As the protagonists’ private emotional struggles unfold, Ferguson also establishes the resentful and meddling Dennis as the antagonist in the novel. As he engages in a show of condescension to humiliate Noah in front of a patient, Dennis deliberately asserts his dominance over Noah, relying upon the public setting and his own guise of good humor to veil his efforts. Even as he strategically undermines Noah’s authority, he creates a situation that prevents Noah from retaliating.
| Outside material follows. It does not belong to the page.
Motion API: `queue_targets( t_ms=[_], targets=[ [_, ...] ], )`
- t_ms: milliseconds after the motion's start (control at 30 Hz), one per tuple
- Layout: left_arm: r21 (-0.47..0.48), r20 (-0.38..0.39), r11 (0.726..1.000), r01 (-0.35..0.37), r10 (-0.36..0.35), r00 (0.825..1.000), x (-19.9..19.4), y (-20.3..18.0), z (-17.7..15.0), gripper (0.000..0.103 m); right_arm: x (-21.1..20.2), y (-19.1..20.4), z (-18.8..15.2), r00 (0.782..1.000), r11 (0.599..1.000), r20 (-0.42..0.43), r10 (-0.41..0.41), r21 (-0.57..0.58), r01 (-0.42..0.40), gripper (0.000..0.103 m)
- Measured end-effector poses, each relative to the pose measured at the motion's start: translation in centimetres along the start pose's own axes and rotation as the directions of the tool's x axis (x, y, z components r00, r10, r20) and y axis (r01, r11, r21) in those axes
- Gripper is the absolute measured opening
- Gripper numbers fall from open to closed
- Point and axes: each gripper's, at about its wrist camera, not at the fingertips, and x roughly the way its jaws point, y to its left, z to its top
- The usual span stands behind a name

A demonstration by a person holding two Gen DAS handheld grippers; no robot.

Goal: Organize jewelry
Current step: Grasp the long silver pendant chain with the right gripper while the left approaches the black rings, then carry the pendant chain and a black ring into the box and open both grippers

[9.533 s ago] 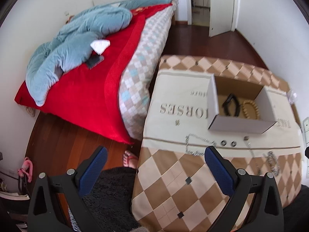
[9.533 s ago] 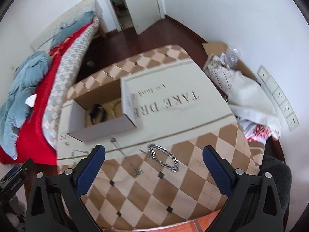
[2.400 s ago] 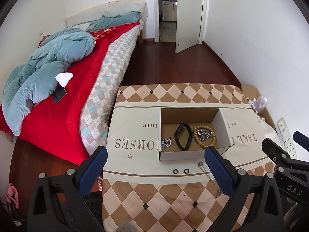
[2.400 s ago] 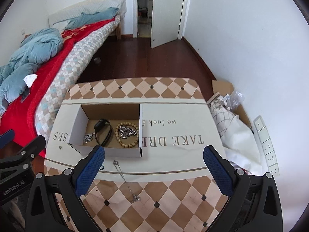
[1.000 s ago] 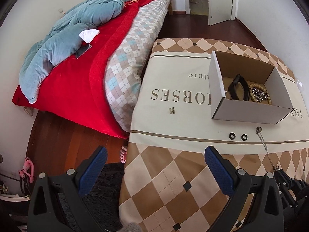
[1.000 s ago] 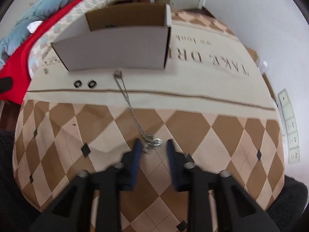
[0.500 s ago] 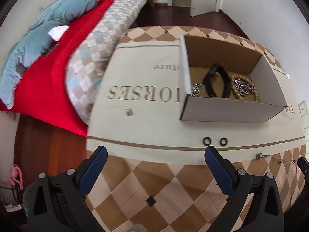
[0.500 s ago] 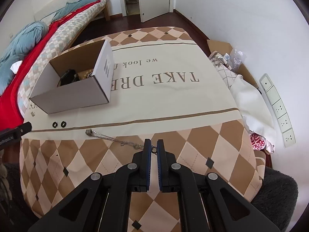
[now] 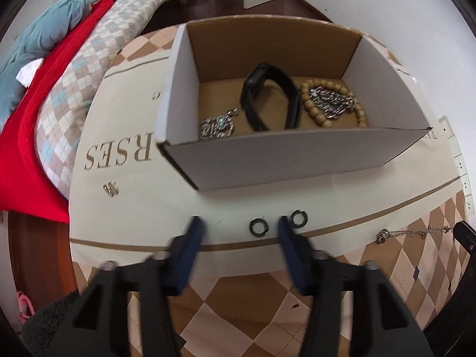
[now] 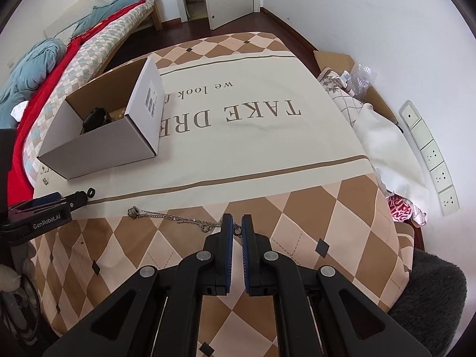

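Narrowing since earlier, left gripper (image 9: 238, 227) jaws straddle a ring (image 9: 258, 227); right gripper (image 10: 235, 226) jaws pinch the chain (image 10: 178, 218).

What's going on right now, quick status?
Right gripper shut on silver chain, chain trailing across the tablecloth. Left gripper open around one small black ring. Box open, nothing blocking.

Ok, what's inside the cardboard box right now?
Inside the cardboard box: a silver pendant piece at left, a black band in the middle, and a wooden bead bracelet with a silver chain piled on it. The front wall hides the nearest floor strip.
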Motion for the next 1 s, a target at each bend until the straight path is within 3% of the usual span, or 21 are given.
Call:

If Noah were to make a scene in front of a patient, this reaction would only give Dennis further grounds to argue that Noah is unfit for his position. Hence, Dennis effectively traps Noah and forces him to endure the verbal abuse. Ferguson also invokes the novel’s thematic focus on The Harmful Ignorance of Stereotypes when Dennis snidely comments, “Guess you really are an alpha after all, huh?” (156). This jab also suggests that Dennis is the ultimate mastermind behind Noah’s predicament with the hospital board. Although the hospital staff are aware of Noah’s alpha designation, Dennis is the only one to explicitly weaponize the associated stigma to attack Noah’s professional reputation.